Data to process:
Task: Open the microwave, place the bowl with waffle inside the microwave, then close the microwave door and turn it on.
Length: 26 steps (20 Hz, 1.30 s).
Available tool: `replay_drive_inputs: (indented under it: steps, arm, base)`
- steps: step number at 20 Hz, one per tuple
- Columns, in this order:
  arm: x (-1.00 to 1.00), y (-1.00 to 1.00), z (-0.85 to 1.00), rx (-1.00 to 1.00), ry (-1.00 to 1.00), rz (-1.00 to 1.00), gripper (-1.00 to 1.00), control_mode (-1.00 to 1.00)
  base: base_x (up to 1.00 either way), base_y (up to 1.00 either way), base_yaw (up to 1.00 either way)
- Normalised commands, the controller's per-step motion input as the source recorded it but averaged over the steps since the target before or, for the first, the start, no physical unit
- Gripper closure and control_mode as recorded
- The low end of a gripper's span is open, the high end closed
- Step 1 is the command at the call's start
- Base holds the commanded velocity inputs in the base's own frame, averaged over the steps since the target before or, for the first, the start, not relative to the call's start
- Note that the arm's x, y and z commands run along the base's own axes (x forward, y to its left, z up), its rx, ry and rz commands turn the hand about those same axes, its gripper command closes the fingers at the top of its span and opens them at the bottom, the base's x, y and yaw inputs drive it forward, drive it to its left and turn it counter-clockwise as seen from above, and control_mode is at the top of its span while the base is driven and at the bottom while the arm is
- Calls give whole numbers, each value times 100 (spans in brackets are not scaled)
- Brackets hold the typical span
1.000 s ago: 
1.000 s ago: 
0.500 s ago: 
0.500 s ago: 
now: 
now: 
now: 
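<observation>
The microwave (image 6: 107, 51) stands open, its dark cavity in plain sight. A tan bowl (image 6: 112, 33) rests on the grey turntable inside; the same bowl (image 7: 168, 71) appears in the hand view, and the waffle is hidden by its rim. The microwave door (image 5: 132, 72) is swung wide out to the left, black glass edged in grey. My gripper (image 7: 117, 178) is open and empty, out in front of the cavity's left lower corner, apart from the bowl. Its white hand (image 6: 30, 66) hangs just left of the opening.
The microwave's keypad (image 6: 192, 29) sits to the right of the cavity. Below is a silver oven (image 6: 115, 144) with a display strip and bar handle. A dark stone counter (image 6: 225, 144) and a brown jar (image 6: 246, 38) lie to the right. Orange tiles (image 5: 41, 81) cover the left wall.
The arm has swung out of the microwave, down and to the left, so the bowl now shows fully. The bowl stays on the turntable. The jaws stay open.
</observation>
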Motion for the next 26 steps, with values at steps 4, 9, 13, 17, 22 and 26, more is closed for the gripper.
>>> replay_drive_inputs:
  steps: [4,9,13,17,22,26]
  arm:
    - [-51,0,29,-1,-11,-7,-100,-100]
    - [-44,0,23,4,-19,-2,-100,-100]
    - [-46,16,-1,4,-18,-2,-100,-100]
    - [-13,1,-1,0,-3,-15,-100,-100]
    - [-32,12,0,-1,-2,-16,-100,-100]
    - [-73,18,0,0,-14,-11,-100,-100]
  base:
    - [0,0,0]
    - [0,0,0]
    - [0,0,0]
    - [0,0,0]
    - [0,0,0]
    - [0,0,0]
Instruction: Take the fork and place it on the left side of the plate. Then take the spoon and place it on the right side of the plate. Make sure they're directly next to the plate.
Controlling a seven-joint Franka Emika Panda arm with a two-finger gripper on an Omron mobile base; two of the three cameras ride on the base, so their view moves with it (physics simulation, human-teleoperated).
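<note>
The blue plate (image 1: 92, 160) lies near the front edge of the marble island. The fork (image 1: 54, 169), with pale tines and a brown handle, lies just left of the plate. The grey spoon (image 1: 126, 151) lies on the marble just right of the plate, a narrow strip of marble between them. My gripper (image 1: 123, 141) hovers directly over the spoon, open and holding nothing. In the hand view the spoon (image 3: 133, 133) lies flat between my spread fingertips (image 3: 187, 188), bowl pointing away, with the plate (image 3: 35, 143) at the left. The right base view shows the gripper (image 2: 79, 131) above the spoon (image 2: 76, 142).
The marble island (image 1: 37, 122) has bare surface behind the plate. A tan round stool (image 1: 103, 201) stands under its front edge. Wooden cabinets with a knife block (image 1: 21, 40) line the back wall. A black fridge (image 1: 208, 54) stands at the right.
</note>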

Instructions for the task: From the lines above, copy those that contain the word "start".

Your response:
- Normalised commands, the controller's per-step motion input as the source recorded it but averaged over the steps since the target before or, for the first, the start, no physical unit
- Step 1 is the command at the call's start
- Base holds the commanded velocity inputs in the base's own frame, averaged over the steps since the target before or, for the first, the start, not relative to the call's start

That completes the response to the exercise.